**ACTIVITY:**
Repeat exactly the lines of the listing below, please, starting with the first and ending with the line containing "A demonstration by"; leave out the rest.

**THE DATA:**
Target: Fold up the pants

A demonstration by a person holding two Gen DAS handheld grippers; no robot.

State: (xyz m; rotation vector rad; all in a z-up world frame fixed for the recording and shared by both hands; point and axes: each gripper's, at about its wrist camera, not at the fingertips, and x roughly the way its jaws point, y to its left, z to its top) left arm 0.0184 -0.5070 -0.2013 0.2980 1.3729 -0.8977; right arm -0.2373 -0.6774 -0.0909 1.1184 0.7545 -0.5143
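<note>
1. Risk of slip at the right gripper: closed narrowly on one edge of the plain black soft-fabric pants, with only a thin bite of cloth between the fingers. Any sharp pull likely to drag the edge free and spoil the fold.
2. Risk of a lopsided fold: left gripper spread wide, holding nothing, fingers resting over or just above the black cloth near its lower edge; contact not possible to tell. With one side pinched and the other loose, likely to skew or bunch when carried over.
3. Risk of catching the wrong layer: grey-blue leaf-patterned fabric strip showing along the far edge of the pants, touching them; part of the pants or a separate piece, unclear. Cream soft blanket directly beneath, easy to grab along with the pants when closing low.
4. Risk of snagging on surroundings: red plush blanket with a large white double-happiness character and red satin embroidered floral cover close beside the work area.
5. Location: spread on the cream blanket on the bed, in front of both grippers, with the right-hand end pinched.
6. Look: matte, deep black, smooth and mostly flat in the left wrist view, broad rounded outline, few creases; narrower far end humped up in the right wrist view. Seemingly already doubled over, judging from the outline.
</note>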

**EXPECTED ANSWER:**
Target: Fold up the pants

A demonstration by a person holding two Gen DAS handheld grippers; no robot.

This concludes the exercise.